Assignment:
Copy all of the entries that follow, exactly.

Dataset items:
· · · · ·

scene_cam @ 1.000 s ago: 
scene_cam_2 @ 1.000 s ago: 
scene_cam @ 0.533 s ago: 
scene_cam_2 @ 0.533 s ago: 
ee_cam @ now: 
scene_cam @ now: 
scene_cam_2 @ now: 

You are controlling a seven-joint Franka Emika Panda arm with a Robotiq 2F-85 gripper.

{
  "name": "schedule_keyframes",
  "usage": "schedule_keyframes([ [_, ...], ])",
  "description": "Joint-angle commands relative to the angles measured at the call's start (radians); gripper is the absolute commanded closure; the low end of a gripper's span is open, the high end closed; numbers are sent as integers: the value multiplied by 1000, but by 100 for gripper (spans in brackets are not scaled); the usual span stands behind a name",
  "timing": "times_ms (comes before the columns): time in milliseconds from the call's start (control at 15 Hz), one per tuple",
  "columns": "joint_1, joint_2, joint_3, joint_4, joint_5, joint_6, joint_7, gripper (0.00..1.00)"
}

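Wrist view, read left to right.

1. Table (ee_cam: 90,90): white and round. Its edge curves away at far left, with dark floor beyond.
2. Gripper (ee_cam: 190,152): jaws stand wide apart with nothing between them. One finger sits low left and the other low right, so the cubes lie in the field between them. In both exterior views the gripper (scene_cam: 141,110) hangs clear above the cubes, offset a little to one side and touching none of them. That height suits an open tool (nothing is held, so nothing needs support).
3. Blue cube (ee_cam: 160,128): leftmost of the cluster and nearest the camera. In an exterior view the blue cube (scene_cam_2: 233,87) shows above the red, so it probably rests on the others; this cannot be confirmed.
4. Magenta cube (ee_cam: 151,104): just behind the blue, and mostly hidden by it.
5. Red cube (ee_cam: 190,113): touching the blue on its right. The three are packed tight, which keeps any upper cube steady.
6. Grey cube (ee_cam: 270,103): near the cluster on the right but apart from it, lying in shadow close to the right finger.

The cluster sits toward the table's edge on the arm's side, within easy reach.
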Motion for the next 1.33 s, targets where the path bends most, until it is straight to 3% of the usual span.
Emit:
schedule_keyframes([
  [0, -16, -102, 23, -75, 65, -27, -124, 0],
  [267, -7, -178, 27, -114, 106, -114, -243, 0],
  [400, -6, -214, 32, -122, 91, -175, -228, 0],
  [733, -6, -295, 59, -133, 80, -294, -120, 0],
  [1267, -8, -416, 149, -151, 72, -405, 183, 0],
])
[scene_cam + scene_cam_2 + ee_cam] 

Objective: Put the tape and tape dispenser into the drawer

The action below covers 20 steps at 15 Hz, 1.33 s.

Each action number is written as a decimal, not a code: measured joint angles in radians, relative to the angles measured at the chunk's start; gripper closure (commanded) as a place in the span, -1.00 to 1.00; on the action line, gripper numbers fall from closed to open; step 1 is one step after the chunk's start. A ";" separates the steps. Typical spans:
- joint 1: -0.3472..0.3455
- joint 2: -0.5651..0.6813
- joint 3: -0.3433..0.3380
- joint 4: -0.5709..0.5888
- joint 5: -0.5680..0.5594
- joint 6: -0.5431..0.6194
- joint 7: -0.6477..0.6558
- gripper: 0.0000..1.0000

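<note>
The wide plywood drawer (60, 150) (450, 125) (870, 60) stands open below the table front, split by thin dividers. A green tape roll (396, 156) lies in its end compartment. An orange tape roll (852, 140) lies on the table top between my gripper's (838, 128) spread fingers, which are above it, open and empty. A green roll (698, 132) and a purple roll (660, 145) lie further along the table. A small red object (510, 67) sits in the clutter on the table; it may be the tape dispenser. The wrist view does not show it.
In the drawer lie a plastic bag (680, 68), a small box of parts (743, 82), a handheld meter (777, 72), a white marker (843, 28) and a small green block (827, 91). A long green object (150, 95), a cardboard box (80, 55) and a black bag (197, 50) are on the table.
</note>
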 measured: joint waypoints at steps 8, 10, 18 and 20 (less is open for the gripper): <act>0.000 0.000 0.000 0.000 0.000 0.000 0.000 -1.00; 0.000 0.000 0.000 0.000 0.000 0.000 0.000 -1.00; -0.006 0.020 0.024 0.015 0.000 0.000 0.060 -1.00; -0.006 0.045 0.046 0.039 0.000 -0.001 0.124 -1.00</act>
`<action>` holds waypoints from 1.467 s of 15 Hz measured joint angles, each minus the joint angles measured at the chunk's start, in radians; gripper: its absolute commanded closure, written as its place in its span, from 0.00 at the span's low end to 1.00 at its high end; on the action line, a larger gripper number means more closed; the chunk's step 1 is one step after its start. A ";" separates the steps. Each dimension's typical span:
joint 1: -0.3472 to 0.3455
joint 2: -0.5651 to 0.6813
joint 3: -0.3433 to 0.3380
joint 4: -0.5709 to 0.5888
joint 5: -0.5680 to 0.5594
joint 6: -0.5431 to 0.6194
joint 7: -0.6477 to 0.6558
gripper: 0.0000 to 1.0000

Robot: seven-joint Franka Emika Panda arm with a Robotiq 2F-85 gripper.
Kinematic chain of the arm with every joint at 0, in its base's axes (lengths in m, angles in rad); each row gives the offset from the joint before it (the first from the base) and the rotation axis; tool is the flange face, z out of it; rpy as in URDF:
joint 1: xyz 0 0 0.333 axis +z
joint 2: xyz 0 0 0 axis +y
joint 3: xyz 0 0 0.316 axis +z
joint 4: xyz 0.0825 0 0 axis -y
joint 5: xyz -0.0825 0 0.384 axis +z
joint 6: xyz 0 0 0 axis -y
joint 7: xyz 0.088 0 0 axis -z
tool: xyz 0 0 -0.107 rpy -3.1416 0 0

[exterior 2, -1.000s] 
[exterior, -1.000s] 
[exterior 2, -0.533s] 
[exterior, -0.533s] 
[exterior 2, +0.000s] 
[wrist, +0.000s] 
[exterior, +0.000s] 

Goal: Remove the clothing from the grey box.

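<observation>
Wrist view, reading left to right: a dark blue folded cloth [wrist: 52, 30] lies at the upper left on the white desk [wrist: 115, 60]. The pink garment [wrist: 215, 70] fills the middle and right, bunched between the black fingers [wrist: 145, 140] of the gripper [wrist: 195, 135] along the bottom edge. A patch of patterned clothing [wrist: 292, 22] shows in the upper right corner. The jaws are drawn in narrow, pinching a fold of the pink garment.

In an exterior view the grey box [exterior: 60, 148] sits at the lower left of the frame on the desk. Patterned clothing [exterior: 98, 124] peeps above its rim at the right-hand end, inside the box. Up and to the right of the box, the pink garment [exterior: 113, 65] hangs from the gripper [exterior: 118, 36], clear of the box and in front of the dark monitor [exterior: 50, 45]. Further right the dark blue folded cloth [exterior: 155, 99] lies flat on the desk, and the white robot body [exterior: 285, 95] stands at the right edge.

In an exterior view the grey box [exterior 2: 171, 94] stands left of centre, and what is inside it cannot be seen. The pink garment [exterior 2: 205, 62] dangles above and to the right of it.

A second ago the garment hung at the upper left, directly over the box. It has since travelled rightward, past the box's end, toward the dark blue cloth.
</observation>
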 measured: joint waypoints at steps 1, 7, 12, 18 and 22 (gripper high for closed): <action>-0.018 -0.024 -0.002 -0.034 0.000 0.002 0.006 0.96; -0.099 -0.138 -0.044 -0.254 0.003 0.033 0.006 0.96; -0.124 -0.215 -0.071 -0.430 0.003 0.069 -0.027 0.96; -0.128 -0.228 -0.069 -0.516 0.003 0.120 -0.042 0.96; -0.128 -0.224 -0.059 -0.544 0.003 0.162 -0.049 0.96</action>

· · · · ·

Written reply:
scene_cam @ 1.000 s ago: 
scene_cam_2 @ 1.000 s ago: 
scene_cam @ 0.533 s ago: 
scene_cam_2 @ 0.533 s ago: 
ee_cam @ now: 
scene_cam @ now: 
scene_cam_2 @ now: 

You are controlling a seven-joint Franka Emika Panda arm with a Robotiq 2F-85 gripper.

{
  "name": "schedule_keyframes",
  "usage": "schedule_keyframes([ [_, ...], ])",
  "description": "Joint-angle commands relative to the angles measured at the call's start (radians); gripper is the absolute commanded closure; the low end of a gripper's span is open, the high end closed; numbers are sent as integers: the value multiplied by 1000, but by 100 for gripper (spans in brackets are not scaled); the usual span stands behind a name",
  "timing": "times_ms (comes before the columns): time in milliseconds from the call's start (control at 15 Hz), one per tuple",
  "columns": "joint_1, joint_2, joint_3, joint_4, joint_5, joint_6, joint_7, gripper (0.00..1.00)"
}

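Wrist view, read left to right.

1. Table (ee_cam: 90,90): white and round. Its edge curves away at far left, with dark floor beyond.
2. Gripper (ee_cam: 190,152): jaws stand wide apart with nothing between them. One finger sits low left and the other low right, so the cubes lie in the field between them. In both exterior views the gripper (scene_cam: 141,110) hangs clear above the cubes, offset a little to one side and touching none of them. That height suits an open tool (nothing is held, so nothing needs support).
3. Blue cube (ee_cam: 160,128): leftmost of the cluster and nearest the camera. In an exterior view the blue cube (scene_cam_2: 233,87) shows above the red, so it probably rests on the others; this cannot be confirmed.
4. Magenta cube (ee_cam: 151,104): just behind the blue, and mostly hidden by it.
5. Red cube (ee_cam: 190,113): touching the blue on its right. The three are packed tight, which keeps any upper cube steady.
6. Grey cube (ee_cam: 270,103): near the cluster on the right but apart from it, lying in shadow close to the right finger.

The cluster sits toward the table's edge on the arm's side, within easy reach.
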Motion for the next 1.33 s, targets where the path bends most, until it is straight to 3% of the usual span.
Emit:
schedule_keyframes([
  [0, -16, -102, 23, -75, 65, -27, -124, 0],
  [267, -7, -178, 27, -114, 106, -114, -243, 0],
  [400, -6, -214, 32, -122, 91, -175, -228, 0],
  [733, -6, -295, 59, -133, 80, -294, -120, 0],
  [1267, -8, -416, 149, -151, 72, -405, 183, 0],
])
[scene_cam + scene_cam_2 + ee_cam] 

Objective: Put the tape and tape dispenser into the drawer

The action below covers 20 steps at 15 Hz, 1.33 s.

Each action number is written as a decimal, not a code: measured joint angles in radians, relative to the angles measured at the chunk's start; gripper closure (commanded) as a place in the span, -1.00 to 1.00; on the action line, gripper numbers fall from closed to open; step 1 is one step after the chunk's start. A ";" separates the steps. Typical spans:
- joint 1: -0.3472..0.3455
- joint 2: -0.5651..0.6813
- joint 3: -0.3433..0.3380
- joint 4: -0.5709..0.5888
- joint 5: -0.5680..0.5594
- joint 6: -0.5431..0.6194
- joint 7: -0.6477..0.6558
- gripper: 0.0000..1.0000

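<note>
The wide plywood drawer (60, 150) (450, 125) (870, 60) stands open below the table front, split by thin dividers. A green tape roll (396, 156) lies in its end compartment. An orange tape roll (852, 140) lies on the table top between my gripper's (838, 128) spread fingers, which are above it, open and empty. A green roll (698, 132) and a purple roll (660, 145) lie further along the table. A small red object (510, 67) sits in the clutter on the table; it may be the tape dispenser. The wrist view does not show it.
In the drawer lie a plastic bag (680, 68), a small box of parts (743, 82), a handheld meter (777, 72), a white marker (843, 28) and a small green block (827, 91). A long green object (150, 95), a cardboard box (80, 55) and a black bag (197, 50) are on the table.
</note>
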 measured: joint waypoints at steps 8, 10, 18 and 20 (less is open for the gripper): <act>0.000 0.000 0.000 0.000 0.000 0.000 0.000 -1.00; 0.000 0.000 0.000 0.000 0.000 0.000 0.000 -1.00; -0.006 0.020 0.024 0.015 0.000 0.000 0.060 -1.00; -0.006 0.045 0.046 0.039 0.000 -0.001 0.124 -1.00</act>
`<action>` holds waypoints from 1.467 s of 15 Hz measured joint angles, each minus the joint angles measured at the chunk's start, in radians; gripper: its absolute commanded closure, written as its place in its span, from 0.00 at the span's low end to 1.00 at its high end; on the action line, a larger gripper number means more closed; the chunk's step 1 is one step after its start. A ";" separates the steps. Each dimension's typical span:
joint 1: -0.3472 to 0.3455
joint 2: -0.5651 to 0.6813
joint 3: -0.3433 to 0.3380
joint 4: -0.5709 to 0.5888
joint 5: -0.5680 to 0.5594
joint 6: -0.5431 to 0.6194
joint 7: -0.6477 to 0.6558
gripper: 0.0000 to 1.0000

Robot: seven-joint Franka Emika Panda arm with a Robotiq 2F-85 gripper.
Kinematic chain of the arm with every joint at 0, in its base's axes (lengths in m, angles in rad); each row gives the offset from the joint before it (the first from the base) and the rotation axis; tool is the flange face, z out of it; rpy as in URDF:
joint 1: xyz 0 0 0.333 axis +z
joint 2: xyz 0 0 0 axis +y
joint 3: xyz 0 0 0.316 axis +z
joint 4: xyz 0.0825 0 0 axis -y
joint 5: xyz -0.0825 0 0.384 axis +z
joint 6: xyz 0 0 0 axis -y
joint 7: xyz 0.088 0 0 axis -z
tool: xyz 0 0 -0.107 rpy -3.1416 0 0

[exterior 2, -1.000s] 
[exterior, -1.000s] 
[exterior 2, -0.533s] 
[exterior, -0.533s] 
[exterior 2, +0.000s] 
[wrist, +0.000s] 
[exterior, +0.000s] 

Goal: Remove the clothing from the grey box.

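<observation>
Wrist view, reading left to right: a dark blue folded cloth [wrist: 52, 30] lies at the upper left on the white desk [wrist: 115, 60]. The pink garment [wrist: 215, 70] fills the middle and right, bunched between the black fingers [wrist: 145, 140] of the gripper [wrist: 195, 135] along the bottom edge. A patch of patterned clothing [wrist: 292, 22] shows in the upper right corner. The jaws are drawn in narrow, pinching a fold of the pink garment.

In an exterior view the grey box [exterior: 60, 148] sits at the lower left of the frame on the desk. Patterned clothing [exterior: 98, 124] peeps above its rim at the right-hand end, inside the box. Up and to the right of the box, the pink garment [exterior: 113, 65] hangs from the gripper [exterior: 118, 36], clear of the box and in front of the dark monitor [exterior: 50, 45]. Further right the dark blue folded cloth [exterior: 155, 99] lies flat on the desk, and the white robot body [exterior: 285, 95] stands at the right edge.

In an exterior view the grey box [exterior 2: 171, 94] stands left of centre, and what is inside it cannot be seen. The pink garment [exterior 2: 205, 62] dangles above and to the right of it.

A second ago the garment hung at the upper left, directly over the box. It has since travelled rightward, past the box's end, toward the dark blue cloth.
</observation>
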 measured: joint waypoints at steps 1, 7, 12, 18 and 22 (gripper high for closed): <action>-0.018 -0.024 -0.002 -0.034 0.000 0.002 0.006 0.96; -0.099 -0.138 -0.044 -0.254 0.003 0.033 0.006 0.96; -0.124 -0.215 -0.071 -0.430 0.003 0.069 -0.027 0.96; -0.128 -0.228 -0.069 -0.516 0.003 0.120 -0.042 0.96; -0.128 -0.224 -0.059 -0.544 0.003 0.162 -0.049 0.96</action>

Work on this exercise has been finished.